Task item
Look for the line that has "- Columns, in" in the material below; please repeat it and every line after it, exactly, up to and including the line that has "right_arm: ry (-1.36", and nothing else.
Data extract Start Marker
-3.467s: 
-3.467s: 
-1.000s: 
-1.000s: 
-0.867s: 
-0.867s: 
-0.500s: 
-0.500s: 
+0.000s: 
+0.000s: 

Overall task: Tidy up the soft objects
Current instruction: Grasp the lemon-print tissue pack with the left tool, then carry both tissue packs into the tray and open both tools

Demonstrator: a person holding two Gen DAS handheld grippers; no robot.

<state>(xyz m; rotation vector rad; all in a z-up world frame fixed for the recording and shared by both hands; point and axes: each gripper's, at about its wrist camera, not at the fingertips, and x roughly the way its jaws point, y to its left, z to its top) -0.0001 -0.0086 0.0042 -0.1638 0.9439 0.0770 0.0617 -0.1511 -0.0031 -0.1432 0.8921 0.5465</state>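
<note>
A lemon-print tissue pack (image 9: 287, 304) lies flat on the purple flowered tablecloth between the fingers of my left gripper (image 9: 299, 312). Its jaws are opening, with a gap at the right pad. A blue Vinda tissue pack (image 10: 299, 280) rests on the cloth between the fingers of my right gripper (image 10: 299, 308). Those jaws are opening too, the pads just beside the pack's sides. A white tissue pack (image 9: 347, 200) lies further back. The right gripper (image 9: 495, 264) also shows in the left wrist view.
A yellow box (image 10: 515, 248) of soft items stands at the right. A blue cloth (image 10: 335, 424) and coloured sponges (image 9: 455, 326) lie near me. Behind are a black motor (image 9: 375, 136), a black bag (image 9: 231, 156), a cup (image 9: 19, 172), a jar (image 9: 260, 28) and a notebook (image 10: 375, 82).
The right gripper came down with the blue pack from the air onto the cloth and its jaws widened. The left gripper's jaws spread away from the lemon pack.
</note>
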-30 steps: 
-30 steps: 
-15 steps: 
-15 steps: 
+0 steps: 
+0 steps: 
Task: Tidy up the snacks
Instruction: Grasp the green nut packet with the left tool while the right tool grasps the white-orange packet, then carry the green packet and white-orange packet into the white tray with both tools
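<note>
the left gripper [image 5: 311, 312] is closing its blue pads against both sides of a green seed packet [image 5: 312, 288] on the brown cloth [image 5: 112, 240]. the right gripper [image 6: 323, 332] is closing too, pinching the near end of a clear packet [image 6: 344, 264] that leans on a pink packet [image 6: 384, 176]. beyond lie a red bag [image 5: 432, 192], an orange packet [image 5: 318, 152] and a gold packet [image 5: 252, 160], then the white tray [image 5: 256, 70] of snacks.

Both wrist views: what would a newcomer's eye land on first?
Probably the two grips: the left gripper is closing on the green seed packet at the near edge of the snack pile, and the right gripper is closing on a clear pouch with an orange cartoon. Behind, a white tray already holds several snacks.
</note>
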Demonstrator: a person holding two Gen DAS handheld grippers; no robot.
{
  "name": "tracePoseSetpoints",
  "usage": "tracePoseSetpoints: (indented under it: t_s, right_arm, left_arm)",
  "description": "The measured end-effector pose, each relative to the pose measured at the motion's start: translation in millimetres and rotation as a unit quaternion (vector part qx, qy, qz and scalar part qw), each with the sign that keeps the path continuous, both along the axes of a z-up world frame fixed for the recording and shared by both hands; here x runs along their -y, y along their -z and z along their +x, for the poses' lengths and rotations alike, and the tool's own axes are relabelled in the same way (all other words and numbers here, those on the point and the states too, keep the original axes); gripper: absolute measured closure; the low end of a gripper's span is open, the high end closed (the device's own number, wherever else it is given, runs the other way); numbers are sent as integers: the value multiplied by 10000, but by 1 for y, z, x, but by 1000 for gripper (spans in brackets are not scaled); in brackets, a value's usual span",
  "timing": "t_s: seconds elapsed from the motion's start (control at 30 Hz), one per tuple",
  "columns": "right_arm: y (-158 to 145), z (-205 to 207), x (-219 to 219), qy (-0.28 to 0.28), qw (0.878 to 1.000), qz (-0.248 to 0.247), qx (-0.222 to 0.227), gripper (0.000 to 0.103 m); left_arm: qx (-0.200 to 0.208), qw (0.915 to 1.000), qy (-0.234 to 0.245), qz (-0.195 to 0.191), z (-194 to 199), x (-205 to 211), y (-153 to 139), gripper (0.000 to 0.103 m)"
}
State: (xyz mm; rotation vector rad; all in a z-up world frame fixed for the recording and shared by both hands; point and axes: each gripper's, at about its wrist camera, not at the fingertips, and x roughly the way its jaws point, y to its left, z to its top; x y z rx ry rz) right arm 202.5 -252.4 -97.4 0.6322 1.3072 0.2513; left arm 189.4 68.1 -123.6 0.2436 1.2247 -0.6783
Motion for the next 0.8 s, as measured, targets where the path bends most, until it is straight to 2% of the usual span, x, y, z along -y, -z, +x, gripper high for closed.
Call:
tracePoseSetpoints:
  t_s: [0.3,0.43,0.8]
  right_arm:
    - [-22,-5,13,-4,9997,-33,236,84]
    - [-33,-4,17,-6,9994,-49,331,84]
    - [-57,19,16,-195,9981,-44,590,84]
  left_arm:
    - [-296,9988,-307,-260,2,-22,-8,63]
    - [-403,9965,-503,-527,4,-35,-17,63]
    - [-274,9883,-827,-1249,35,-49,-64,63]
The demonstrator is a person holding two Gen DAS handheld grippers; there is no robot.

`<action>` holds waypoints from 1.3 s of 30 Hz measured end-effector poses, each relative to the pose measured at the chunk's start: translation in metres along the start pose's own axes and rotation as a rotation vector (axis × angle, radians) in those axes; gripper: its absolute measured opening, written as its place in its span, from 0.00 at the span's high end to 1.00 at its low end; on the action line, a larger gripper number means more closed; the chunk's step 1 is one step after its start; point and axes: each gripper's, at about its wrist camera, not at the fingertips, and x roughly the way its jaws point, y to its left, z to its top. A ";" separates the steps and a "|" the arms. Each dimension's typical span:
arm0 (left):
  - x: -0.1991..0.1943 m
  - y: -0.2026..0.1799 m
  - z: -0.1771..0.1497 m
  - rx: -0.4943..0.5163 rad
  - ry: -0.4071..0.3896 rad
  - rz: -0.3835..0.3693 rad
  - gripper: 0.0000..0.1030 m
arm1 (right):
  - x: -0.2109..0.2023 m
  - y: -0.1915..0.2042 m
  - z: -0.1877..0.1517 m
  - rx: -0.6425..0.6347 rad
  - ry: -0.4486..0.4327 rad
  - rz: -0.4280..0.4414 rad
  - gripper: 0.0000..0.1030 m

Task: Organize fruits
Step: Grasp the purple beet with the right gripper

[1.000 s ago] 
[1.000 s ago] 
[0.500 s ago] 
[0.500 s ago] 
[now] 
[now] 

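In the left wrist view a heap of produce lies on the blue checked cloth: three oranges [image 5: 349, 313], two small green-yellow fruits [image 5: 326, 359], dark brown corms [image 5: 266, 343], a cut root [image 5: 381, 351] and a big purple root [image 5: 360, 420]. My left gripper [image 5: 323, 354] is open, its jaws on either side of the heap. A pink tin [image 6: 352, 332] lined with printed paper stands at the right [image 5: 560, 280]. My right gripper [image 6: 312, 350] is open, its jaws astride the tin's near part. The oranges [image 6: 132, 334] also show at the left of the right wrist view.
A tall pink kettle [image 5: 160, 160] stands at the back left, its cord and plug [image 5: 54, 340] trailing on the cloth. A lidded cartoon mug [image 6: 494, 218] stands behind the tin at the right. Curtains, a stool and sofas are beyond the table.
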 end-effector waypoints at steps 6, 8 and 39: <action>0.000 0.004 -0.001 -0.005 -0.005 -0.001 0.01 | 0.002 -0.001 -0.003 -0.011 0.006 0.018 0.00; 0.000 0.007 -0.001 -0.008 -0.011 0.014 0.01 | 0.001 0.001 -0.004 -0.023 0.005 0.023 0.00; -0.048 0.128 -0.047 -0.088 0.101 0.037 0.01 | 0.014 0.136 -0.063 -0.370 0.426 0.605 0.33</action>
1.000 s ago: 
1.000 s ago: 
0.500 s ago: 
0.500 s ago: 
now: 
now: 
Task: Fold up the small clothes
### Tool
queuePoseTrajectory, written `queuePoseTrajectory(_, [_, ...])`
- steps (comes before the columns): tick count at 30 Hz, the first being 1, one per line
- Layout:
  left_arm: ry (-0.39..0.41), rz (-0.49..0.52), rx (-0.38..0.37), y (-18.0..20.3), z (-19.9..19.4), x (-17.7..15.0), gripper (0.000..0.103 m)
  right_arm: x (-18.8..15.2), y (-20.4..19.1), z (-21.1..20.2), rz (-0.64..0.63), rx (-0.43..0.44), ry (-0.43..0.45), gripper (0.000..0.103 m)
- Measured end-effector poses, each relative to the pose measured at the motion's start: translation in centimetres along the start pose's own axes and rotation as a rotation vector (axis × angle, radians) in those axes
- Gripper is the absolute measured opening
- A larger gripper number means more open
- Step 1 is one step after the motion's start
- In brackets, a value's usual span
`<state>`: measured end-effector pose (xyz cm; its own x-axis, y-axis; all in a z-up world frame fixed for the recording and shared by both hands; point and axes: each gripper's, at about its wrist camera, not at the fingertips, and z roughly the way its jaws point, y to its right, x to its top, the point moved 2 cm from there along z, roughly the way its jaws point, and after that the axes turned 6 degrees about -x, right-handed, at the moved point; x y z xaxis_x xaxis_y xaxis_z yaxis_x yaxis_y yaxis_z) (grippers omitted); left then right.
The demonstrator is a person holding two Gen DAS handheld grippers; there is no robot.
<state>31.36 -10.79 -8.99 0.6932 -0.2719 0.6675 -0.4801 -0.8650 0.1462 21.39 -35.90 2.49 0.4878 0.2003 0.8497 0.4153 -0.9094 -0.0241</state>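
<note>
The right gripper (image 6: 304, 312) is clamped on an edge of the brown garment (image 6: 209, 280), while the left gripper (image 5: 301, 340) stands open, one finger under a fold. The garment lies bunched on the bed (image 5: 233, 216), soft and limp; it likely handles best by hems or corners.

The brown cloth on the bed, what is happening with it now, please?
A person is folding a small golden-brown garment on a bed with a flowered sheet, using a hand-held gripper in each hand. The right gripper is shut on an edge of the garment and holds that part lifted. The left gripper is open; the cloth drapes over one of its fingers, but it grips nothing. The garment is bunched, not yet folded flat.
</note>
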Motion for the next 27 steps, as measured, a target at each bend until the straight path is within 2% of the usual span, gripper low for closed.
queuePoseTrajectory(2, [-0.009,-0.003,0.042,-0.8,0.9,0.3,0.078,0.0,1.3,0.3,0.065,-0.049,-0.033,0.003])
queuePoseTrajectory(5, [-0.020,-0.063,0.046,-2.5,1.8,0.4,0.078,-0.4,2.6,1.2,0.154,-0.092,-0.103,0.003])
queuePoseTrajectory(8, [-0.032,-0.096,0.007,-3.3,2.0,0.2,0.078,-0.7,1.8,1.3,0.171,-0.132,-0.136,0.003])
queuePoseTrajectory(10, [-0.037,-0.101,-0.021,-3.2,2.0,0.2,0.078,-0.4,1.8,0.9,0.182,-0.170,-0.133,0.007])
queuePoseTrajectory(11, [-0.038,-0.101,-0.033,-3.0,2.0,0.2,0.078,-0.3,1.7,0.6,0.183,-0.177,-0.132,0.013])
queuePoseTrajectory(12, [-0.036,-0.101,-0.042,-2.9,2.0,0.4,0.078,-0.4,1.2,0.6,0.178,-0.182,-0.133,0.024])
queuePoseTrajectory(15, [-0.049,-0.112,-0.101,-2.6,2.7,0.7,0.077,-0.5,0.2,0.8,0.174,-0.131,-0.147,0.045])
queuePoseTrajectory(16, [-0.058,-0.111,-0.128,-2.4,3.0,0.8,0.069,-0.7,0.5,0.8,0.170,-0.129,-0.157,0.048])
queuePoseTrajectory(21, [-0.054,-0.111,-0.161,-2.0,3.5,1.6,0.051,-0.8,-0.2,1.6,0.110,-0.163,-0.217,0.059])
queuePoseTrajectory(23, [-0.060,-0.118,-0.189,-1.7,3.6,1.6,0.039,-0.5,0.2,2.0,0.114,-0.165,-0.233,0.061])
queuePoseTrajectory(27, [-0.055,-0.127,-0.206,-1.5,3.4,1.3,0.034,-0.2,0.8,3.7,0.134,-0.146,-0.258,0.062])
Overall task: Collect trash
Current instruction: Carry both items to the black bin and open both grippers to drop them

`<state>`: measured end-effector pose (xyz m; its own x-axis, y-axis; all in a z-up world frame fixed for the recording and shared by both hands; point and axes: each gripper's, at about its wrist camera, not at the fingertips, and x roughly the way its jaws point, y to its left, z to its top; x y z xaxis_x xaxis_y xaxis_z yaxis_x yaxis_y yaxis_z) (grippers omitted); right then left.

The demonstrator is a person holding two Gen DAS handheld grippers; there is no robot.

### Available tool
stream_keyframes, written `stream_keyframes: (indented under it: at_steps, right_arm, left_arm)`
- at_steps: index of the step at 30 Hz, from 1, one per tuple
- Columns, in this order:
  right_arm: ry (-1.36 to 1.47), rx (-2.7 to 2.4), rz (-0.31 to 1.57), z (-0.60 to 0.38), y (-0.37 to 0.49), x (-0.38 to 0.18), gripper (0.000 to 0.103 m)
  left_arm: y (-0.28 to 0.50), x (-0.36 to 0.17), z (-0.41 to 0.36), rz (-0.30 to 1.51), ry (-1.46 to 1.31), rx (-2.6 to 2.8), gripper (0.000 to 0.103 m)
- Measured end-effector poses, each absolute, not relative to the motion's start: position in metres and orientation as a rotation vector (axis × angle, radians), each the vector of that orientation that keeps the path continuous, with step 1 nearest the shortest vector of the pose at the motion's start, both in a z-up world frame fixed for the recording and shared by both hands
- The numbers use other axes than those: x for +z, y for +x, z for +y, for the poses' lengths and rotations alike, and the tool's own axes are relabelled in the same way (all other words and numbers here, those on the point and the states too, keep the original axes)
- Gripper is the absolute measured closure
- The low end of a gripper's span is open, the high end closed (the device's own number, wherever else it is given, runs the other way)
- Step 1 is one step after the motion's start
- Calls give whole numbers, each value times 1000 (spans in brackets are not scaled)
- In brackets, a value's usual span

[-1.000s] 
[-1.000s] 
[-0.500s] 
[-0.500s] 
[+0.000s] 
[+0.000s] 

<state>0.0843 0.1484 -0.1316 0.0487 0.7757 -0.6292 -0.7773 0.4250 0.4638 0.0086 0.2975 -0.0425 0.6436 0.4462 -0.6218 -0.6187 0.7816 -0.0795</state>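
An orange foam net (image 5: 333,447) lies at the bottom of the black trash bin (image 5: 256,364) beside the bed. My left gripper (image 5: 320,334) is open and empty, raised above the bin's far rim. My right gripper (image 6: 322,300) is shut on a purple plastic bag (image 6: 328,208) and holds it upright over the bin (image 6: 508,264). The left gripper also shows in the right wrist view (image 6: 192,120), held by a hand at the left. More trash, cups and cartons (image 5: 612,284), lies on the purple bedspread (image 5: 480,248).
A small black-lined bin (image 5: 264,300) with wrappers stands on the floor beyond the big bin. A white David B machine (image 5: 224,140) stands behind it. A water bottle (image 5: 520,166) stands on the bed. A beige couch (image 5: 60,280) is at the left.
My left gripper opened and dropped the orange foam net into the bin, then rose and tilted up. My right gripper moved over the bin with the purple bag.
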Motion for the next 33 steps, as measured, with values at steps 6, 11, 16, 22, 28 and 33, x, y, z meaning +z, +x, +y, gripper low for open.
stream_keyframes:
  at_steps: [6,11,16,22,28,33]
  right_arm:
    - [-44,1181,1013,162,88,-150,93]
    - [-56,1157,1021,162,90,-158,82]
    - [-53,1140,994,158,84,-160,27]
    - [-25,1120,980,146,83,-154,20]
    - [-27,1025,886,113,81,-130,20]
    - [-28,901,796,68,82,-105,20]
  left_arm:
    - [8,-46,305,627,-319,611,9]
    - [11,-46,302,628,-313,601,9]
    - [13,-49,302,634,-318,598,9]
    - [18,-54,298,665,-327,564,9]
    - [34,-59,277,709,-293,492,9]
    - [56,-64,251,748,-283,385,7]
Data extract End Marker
Reply
- Columns, in this order:
  right_arm: ry (-1.36 to 1.47), rx (-2.7 to 2.4), rz (-0.31 to 1.57), z (-0.60 to 0.38), y (-0.37 to 0.49), x (-0.38 to 0.18), gripper (0.000 to 0.103 m)

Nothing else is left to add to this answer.